|Dr Matthew Chow|
You’ve probably heard the term collective trauma (a traumatic event shared by a group of people) being used to describe the COVID-19 pandemic. I often use this term myself. As a specialist in mental health, and as a child of parents who experienced homelessness and abuse, trauma is a familiar phenomenon for me, professionally and personally. But trauma carries different meanings for different people. For some, trauma means broken bones and ruptured organs. For others, it is a multigenerational experience of racism and oppression. And for others still, it stems from everyday experiences such as being called by the wrong pronoun or being told that you have dressed too provocatively. Collective trauma suggests that we have all been injured in some way, which isn’t necessarily true of the pandemic.
That’s not to say people haven’t suffered; we have seen far too many deaths; too much illness, isolation, and loneliness; and too many racist attacks and lost jobs. There are some who have fared well, at least economically, during the pandemic. Health care workers have been differentially affected—having to make heartbreaking phone calls to family members of COVID-19 victims, hunt desperately for PPE in the initial weeks of the pandemic, and many seeing their practices and operating rooms closed due to pandemic restrictions. Again, there are some who were able to make a swift move to virtual care, and some have not seen a single case of COVID-19.

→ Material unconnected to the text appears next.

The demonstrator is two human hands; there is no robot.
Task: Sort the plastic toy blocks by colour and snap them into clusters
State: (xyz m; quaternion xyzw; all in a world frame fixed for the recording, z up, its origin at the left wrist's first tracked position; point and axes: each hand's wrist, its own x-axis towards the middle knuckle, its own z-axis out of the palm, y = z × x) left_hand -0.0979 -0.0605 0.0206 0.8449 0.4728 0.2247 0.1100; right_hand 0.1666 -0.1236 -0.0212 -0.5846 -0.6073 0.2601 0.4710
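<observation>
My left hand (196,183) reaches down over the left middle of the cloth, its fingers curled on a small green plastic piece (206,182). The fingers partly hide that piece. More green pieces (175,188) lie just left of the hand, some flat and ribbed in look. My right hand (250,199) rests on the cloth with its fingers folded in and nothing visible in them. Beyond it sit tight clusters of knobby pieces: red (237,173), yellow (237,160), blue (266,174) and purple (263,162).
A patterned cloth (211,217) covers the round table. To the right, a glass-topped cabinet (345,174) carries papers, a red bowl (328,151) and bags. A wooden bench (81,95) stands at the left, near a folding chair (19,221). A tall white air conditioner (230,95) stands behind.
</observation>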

Sometimes we need to use different terminology to avoid preconceived ideas and experiences associated with certain words. That’s why I use a different term to describe what has led us to experience so much fatigue, frustration, and fear, while at the same time triggering self-reflection, innovation, and change. It is a term that encompasses the good and the bad, the injurious and the healing, the fatiguing and the motivating. I suggest using the term mass disruption to describe this unique time in our history.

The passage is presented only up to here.